Vladimir Putin and Joe Biden in Geneva
Alexander Zemlianichenko / AP
Joe Biden and Vladimir Putin agree on at least one thing when it comes to cybersecurity, at least that's what the US president said after a meeting with his Russian counterpart in Geneva. “How would you feel if ransomware hit the pipelines of your oil fields would attack? ”he asked Putin.
The Russian President's answer was: "It matters".
Just as it mattered to Biden when the Colonial Pipeline company was hacked in May and the main oil pipeline supplying the US east coast had to be shut down for days.
But the supposed unity does not go very far.
On the contrary, it is sometimes difficult to tell when Biden and Putin are talking about the same topic and when they are not.
That starts with Biden's demand to define certain areas as taboo for attacks: »I was talking about the suggestion that certain critical infrastructures should not be attacked, period.
Neither with cyber attacks (“attack by cyber”) nor in any other way. ”Biden had meant 16 sectors, including chemistry, energy supply, food and agriculture, health, nuclear reactors, transport, water and waste processing.
So far, so clear.
But what exactly did Biden mean by "attack by cyber"?
His pipeline example suggests that he is interested in ransomware: encryption Trojans that criminals have been using for months and years to cripple and blackmail companies all over the world, but also authorities, educational institutions and utilities.
After all, the US and Russia are talking about ransomware
The US has been accusing Russia for a long time: The Russian government allows ransomware groups that operate from Russia as long as their victims are not Russians and as long as they are available to the state or the secret services for hacking contract work if necessary .
This can actually be observed in parts.
IT security companies recognize from their customers' telemetry data, among other things, that such attacks are very rare within Russia.
Sometimes the encryption Trojan's code even includes the command not to take action if something in the infected computer indicates that it is in Russia.
The US and Russia have now agreed that they want to at least talk to each other about the ransomware complex.

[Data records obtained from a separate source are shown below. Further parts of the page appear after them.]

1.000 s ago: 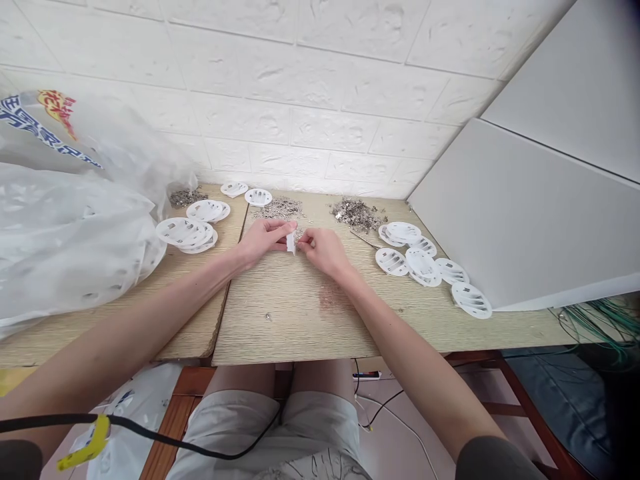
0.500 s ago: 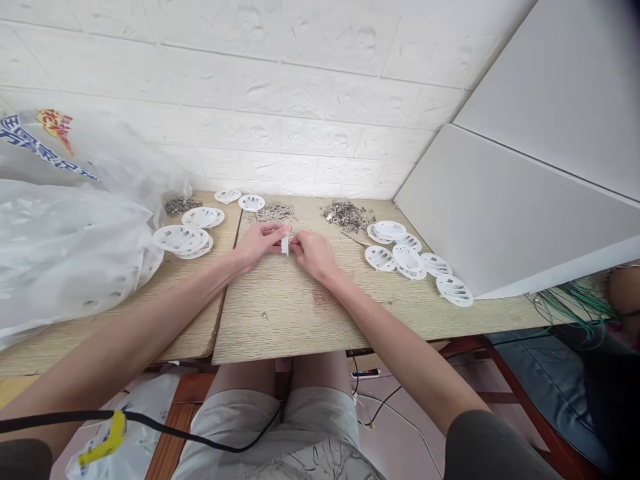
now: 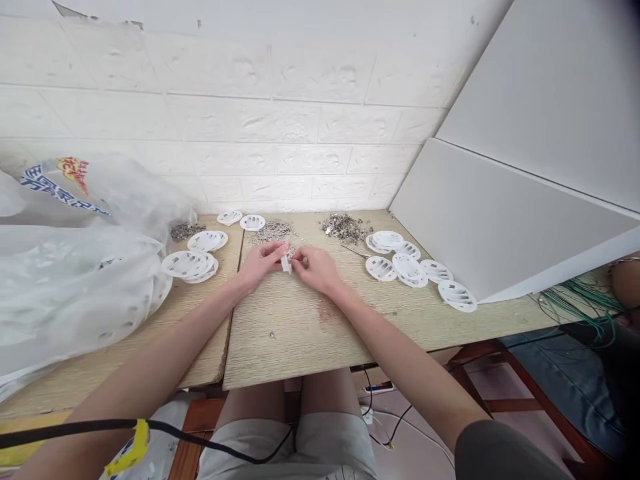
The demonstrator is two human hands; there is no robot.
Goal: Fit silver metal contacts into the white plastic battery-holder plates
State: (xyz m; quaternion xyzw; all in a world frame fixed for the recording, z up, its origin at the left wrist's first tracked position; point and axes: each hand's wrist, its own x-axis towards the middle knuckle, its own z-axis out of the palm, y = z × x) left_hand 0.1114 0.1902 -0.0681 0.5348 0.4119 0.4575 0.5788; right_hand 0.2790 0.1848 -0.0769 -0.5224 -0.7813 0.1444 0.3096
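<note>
My left hand (image 3: 261, 265) is closed on a small white plastic piece (image 3: 286, 263), held on edge between thumb and fingers above the wooden table. Right beside it, my right hand (image 3: 314, 267) has its thumb and fingertips pinched together at the piece's right side. Whatever is in that pinch is too small to make out. Just beyond the hands lie a pile of tiny metal parts (image 3: 274, 231) and a second, darker pile of metal bits (image 3: 345, 227).
White slotted plastic discs lie in groups at right (image 3: 409, 268) and left (image 3: 187, 264). A plastic bag (image 3: 75, 293) bulges on the left, near another metal pile (image 3: 186, 231). A thin rod (image 3: 356, 251), a grey-white panel (image 3: 520, 227) and green wires (image 3: 580, 303) are on the right.
The view has tilted up a little, so the table sits lower. The white piece has turned slightly in my left hand, and my right fingertips stay close against its side.
</note>
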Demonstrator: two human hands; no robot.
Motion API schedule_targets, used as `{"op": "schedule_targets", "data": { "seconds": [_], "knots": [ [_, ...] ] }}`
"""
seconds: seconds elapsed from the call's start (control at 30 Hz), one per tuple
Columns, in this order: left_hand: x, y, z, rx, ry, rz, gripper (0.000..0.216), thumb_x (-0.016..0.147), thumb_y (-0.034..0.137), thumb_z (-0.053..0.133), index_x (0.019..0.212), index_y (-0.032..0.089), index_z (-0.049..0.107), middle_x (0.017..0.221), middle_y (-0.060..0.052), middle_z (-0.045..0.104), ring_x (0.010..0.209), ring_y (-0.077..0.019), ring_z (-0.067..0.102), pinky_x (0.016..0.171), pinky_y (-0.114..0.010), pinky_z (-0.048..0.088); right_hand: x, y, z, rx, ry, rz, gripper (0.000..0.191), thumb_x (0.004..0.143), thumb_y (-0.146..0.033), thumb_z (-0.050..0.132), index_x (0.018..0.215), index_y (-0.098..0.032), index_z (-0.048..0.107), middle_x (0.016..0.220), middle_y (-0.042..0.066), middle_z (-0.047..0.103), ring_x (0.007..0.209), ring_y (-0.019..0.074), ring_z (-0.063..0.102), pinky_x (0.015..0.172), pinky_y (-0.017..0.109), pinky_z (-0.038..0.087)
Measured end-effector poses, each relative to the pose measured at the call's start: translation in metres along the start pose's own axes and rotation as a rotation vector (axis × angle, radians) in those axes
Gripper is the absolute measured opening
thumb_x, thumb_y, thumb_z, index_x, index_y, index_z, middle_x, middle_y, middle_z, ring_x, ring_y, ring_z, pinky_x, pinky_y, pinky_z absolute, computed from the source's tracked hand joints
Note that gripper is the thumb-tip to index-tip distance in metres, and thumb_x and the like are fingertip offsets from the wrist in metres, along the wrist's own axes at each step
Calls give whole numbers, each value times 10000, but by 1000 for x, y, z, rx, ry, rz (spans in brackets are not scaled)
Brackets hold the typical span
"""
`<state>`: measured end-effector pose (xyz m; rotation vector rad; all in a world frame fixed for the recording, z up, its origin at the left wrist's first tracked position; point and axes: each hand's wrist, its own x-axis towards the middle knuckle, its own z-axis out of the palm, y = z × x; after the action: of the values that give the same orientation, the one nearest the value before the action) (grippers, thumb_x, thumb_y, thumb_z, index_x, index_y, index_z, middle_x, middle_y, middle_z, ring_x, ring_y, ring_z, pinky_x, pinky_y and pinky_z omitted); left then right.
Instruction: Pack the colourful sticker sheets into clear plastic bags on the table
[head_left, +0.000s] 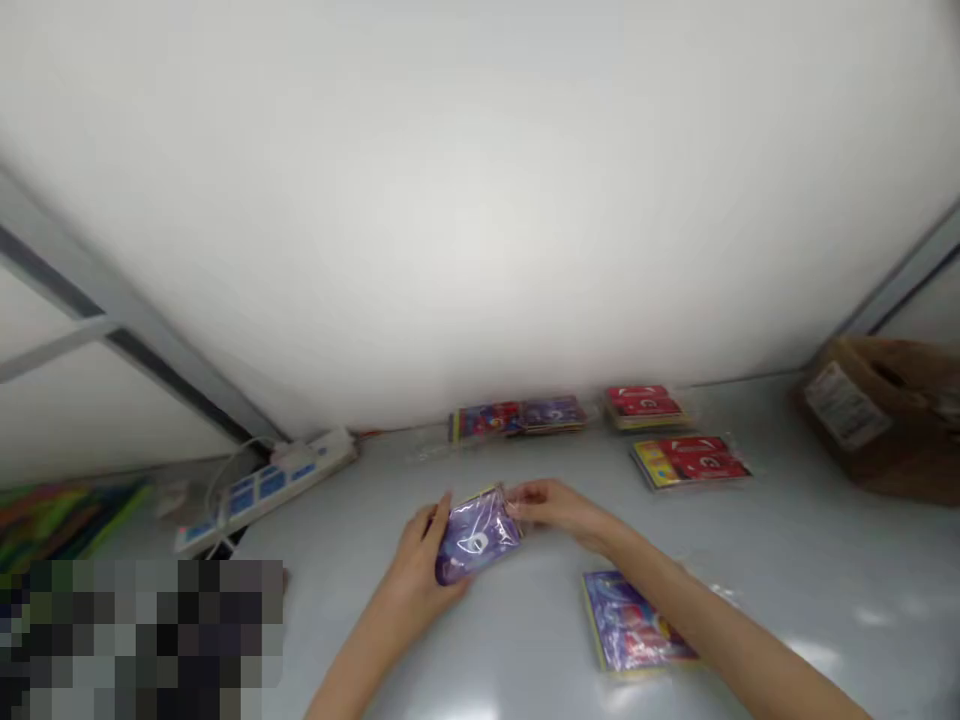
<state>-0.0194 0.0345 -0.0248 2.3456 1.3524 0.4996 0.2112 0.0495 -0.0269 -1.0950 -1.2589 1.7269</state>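
Observation:
My left hand (pixel 426 560) grips the left side of a purple pack of cards (pixel 480 535) in shiny clear wrap, held above the grey table. At the pack's upper right corner, my right hand (pixel 547 505) has its fingers pinched on the edge, apparently on the clear wrap. Under my right forearm lies another wrapped pack (pixel 630 620), purple and red, partly hidden by the arm. Farther back, a red and yellow wrapped pack (pixel 690 462) rests on the table to the right of my hands.
By the wall are a red pack (pixel 646 405) and a blue, red and purple pack (pixel 517 417). A power strip (pixel 274 485) with a plugged-in cable lies left. A cardboard box (pixel 885 420) stands right. Colourful items (pixel 67 520) sit far left, blurred.

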Motion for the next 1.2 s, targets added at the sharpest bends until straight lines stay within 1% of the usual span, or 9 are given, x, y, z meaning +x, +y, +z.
{"op": "schedule_targets", "data": {
  "seconds": [0.13,0.3,0.47,0.57,0.7,0.87,0.97,1.07,1.2],
  "knots": [
    [1,-3,6,8,8,7,847,670,188,610,1403,205,187,1207,-117,444,1114,-273,451,950,-417,388,3,0,-2,-21,33,53,410,571,-420,735,849,-123,683,755,36,673,691,145,586,722,282,428],
    [1,-7,12,62,67,37,811,696,186,584,1404,188,188,1218,-142,433,1123,-286,438,943,-448,386,10,-4,2,-95,78,56,262,569,-344,739,674,-114,672,615,-2,623,597,116,526,628,248,396],
    [-3,-12,6,60,94,39,775,719,226,593,1398,227,219,1233,-127,438,1150,-293,434,948,-448,387,14,-3,7,-99,139,85,216,579,-318,725,618,-118,654,553,-26,586,553,94,487,574,227,364],
    [-5,-16,1,30,53,21,794,737,227,587,1408,259,165,1236,-105,438,1148,-271,446,950,-426,394,16,-3,8,-94,146,112,195,575,-301,724,604,-122,651,546,-31,585,546,91,487,560,221,358],
    [-5,-22,0,-6,51,-13,856,732,269,603,1417,205,94,1195,-117,477,1113,-275,475,951,-422,400,18,-3,7,-92,149,137,167,576,-274,720,597,-127,645,551,-30,585,535,87,486,551,218,354],
    [-7,-31,0,-34,62,-31,803,699,304,631,1373,138,227,1188,-148,512,1112,-290,487,945,-427,410,18,-3,2,-103,163,153,161,587,-280,704,617,-132,648,553,-29,586,534,88,480,548,219,341],
    [-11,-37,-6,-67,48,-40,595,742,313,584,1287,174,391,1151,-100,551,1068,-262,526,927,-388,429,16,-5,-5,-112,167,162,160,587,-286,699,610,-137,645,555,-20,593,542,94,486,551,225,342],
    [-16,-41,-13,-78,29,-72,374,771,338,539,1104,171,561,958,-69,619,932,-248,585,862,-387,463,15,-7,-15,-126,198,175,163,598,-292,684,578,-142,623,534,-15,578,523,94,466,505,224,303],
    [-16,-37,-17,-253,6,-243,435,756,395,545,1123,162,540,945,-69,635,807,-209,606,750,-359,501,12,-9,-24,-115,202,172,167,630,-298,651,591,-141,613,544,-25,570,514,80,455,504,219,289]
  ]
}}
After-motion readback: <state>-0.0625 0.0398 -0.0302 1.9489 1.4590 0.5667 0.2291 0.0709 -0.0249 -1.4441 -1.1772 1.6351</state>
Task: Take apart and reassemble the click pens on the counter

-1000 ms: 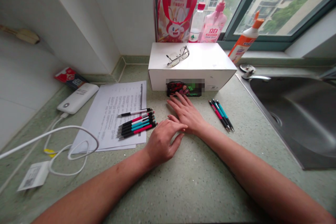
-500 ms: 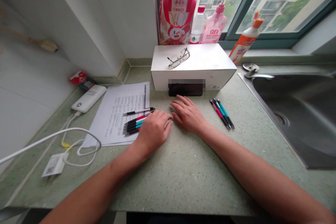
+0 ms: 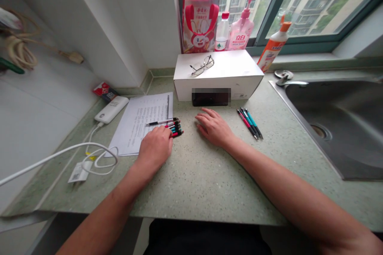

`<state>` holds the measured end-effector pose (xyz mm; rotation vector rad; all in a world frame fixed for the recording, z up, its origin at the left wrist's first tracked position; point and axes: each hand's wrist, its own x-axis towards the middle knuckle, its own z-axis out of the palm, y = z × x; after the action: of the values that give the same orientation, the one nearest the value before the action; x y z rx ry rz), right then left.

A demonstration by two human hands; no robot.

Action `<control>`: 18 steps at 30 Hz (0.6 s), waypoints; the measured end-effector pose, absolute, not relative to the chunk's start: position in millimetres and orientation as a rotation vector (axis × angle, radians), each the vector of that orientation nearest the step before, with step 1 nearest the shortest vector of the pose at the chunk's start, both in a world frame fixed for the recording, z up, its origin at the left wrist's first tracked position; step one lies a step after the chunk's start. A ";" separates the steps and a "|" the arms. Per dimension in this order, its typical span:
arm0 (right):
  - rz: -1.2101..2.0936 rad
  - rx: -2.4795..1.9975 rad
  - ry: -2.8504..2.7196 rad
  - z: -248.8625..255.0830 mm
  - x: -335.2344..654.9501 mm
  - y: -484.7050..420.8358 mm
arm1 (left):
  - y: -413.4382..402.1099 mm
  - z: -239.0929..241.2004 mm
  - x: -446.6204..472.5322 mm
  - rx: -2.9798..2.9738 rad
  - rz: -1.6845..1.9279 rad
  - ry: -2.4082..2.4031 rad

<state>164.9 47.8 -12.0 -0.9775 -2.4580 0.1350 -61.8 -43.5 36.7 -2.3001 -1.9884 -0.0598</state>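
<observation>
Cable [image 3: 60, 155]: white, looping over the desk [image 3: 209, 183] far out to the left of the left hand, with a small white tagged block at its end.
Power bank [image 3: 111, 109]: white, up and to the left of the left hand, the cable running into it.
Red packet [image 3: 104, 91]: tucked at the wall, just beyond the power bank.
Paper sheets [image 3: 140, 123]: printed pages lying flat, their right edge under the left hand's knuckles.
Left hand [image 3: 155, 149]: palm down, fingers curled over the near ends of the pen bunch; whether it actually grips them, I cannot tell, as the fingertips are hidden.
Pen bunch [image 3: 175, 127]: black pens with red and teal grips, tips poking out just past the left hand's fingers, on the edge of the paper.
Single pen [image 3: 161, 122]: black and white, lying across the paper right beyond the bunch, apart from the hand.
Right hand [image 3: 214, 127]: open and flat on the desk, fingers spread, holding nothing; it sits just right of the pen bunch without touching it.
Phone [image 3: 211, 99]: dark, propped against the box front, just beyond the right hand's fingertips.
White box [image 3: 221, 75]: behind the phone, glasses [image 3: 203, 65] resting on its lid.
Second pen group [image 3: 249, 122]: red and teal pens, lying to the right of the right hand, near but apart.
Sink [image 3: 338, 127]: steel, far right of both hands.
</observation>
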 end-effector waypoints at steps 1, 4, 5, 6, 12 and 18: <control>0.134 -0.984 -2.450 -12.8 164.9 46.7 | -43.7 35.3 -62.0 -2.299 -0.059 -1.976; 0.137 -1.004 -2.434 -14.9 165.0 42.6 | -43.3 31.3 -62.8 -2.298 -0.085 -1.947; 0.137 -1.009 -2.431 -15.3 165.0 41.2 | -43.0 30.3 -62.9 -2.290 -0.100 -1.951; 0.134 -1.013 -2.428 -15.5 165.1 40.0 | -42.7 29.5 -62.9 -2.278 -0.112 -1.959; 0.117 -1.017 -2.402 -15.2 166.3 35.0 | -40.4 29.4 -63.6 -2.249 -0.056 -1.973; 0.153 -0.998 -2.410 -14.8 169.1 24.1 | -35.9 31.1 -64.5 -2.309 -0.020 -1.931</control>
<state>169.1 24.1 -14.8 -0.9980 -2.4096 0.1531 -64.5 -35.9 31.1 -2.3091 -1.9308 -0.0196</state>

After all. However, the details are currently unclear: Does the US require the arrest and extradition of suspects whom it has recently identified more frequently? Or would you be satisfied with a more informal tip from the Russian government to criminals in your own country? For now one can only speculate about this. Whether the agreement reached in Geneva to talk to one another can reassure US companies and operators of critical infrastructures as long as there are still several successful ransomware attacks per week is a different matter anyway.
The debate is made considerably more complicated by another type of “attack by cyber”, and by the fact that cyber apples are compared with cyber pears. Both governments and many media outlets do this when they - intentionally or not - blur the cases in which opportunistic, financially motivated criminals are at work and in which cases a state is really behind a hack.
What became known as the “SolarWinds hack” at the beginning of the year was, according to all that is known so far, a state “attack by cyber” that could have killed around 18,000 SolarWinds customers because they had a compromised update SolarWinds software installed.
The fact that the perpetrators did not even use the possible access through the back door, but instead concentrated on a few goals, was lost in the public discussion.
What remained was the impression of a massive attack primarily on US companies.
It was most likely a very targeted espionage operation.
This is completely different from a ransomware case, but this nuance is removed by simply calling everything "cyberattack".
Putin takes advantage of that. When, as is so often the case, he counters US allegations of ransomware attacks by groups allegedly operating from Russia by pointing out that the US itself would attack Russian computers and networks itself - for which he never gives concrete examples - then he also mixes espionage and Crime. "Whataboutism" is what they call it: distracting people with a completely different topic. For a more accurate comparison, he lacks active ransomware perpetrators who are based in the USA and are looking for victims in Russia.
After the meeting in Geneva, the first thing to say is: Neither the US government nor the Kremlin will probably ever say it out loud, but that (cyber) espionage is taking place and tools are used that are similar to those of very capable criminals and vice versa and won't shake it.
Second, don't expect the ransomware talks to be too obvious either.
It is highly unlikely that Russia will suddenly extradite the suspects identified by the US.
Should the number of ransomware attacks on US facilities suddenly decrease, it would be a confirmation of the direct influence of the Russian government on the criminal gangs suspected by the US.
Putin will hardly do the US president this favor either.